> **TASK PROMPT**
Retrieve every line of the data holding the word "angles".

> **DATASET CONTENT**
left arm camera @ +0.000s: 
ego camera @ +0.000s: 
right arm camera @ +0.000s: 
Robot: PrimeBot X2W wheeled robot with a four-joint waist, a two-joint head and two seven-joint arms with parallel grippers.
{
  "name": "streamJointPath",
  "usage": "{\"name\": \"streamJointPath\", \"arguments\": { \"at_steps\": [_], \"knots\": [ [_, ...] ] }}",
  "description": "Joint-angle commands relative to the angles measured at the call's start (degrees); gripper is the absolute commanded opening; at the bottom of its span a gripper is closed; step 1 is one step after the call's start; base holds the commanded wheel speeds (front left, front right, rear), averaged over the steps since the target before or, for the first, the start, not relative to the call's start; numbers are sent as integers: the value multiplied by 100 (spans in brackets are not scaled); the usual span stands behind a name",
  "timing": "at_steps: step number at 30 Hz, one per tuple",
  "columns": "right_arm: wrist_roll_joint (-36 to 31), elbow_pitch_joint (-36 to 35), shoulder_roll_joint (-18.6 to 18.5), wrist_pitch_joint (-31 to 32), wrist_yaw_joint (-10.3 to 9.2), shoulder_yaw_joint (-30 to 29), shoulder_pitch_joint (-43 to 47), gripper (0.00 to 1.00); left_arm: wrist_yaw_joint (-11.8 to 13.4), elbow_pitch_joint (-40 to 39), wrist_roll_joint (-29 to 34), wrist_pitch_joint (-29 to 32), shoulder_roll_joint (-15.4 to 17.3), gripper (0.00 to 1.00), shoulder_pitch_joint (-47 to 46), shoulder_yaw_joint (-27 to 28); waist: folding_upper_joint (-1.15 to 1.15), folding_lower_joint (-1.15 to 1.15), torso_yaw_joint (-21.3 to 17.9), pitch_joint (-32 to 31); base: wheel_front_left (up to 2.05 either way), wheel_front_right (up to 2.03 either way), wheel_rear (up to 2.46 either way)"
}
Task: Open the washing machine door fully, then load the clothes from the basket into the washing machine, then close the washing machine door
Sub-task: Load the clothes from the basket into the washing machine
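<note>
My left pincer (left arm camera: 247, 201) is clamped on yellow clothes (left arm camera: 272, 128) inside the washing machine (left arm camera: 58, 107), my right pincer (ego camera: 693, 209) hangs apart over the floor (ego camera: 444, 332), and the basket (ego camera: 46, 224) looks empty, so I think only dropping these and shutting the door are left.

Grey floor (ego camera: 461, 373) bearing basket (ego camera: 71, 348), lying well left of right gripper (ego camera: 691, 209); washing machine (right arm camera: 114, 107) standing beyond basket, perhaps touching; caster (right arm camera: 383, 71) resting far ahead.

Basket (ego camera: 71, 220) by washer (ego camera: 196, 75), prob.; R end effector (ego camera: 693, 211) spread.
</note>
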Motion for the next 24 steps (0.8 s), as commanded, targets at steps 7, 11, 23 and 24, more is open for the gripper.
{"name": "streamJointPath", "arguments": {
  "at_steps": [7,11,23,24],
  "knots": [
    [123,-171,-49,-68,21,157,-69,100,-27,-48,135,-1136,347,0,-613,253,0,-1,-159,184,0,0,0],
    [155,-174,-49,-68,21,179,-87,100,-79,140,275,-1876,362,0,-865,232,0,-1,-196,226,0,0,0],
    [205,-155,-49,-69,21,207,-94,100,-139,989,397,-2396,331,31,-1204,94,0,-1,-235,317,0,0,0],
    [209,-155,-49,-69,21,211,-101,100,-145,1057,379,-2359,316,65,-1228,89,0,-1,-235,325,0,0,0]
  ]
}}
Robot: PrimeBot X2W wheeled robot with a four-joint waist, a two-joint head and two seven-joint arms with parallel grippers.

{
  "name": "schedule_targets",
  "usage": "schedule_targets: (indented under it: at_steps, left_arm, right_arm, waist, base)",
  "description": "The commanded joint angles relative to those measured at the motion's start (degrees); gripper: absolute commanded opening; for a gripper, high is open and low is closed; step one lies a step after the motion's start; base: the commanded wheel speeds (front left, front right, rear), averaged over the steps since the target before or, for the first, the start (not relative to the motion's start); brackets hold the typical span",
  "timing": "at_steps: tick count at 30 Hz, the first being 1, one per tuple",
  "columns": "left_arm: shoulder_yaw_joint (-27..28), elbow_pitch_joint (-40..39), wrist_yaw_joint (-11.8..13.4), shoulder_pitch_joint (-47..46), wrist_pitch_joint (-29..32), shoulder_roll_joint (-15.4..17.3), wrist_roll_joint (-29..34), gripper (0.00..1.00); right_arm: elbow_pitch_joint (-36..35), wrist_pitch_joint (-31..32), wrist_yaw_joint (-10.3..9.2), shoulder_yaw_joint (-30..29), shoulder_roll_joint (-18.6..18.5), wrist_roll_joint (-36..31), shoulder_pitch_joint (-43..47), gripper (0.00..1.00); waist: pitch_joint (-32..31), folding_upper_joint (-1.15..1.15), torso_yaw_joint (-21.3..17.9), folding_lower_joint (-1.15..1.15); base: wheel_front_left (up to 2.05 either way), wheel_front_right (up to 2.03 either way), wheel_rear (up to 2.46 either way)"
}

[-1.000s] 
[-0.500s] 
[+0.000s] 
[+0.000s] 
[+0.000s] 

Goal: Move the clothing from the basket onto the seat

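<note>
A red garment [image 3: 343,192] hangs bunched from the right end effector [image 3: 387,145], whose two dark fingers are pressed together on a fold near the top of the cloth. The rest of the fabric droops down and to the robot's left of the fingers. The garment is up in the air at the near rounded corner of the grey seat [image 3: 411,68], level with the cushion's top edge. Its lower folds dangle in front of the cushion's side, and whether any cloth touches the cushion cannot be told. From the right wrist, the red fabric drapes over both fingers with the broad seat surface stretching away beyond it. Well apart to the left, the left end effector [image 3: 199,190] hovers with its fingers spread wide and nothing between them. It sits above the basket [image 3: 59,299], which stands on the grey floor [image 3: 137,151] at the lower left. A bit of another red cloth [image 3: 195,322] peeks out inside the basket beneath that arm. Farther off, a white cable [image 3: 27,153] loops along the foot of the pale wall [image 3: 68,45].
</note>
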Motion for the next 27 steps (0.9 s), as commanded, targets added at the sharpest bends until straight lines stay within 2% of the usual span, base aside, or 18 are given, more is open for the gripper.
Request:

> **EXPECTED ANSWER**
  "description": "Joint-angle commands relative to the angles measured at the call's start (degrees); gripper is the absolute commanded opening; at the bottom of its span a gripper is closed; step 1 is one step after the call's start; base holds the commanded wheel speeds (front left, front right, rear), averaged over the steps since the target before or, for the first, the start, not relative to the call's start; numbers are sent as integers: the value multiplied by 100 (spans in brackets are not scaled); the usual span stands behind a name",
  "description": "The commanded joint angles relative to those measured at the motion's start (degrees); gripper: absolute commanded opening; for a gripper, high is open and low is closed; step one lies a step after the motion's start; base: the commanded wheel speeds (front left, front right, rear), averaged over the steps since the target before or, for the first, the start (not relative to the motion's start); brackets hold the typical span",

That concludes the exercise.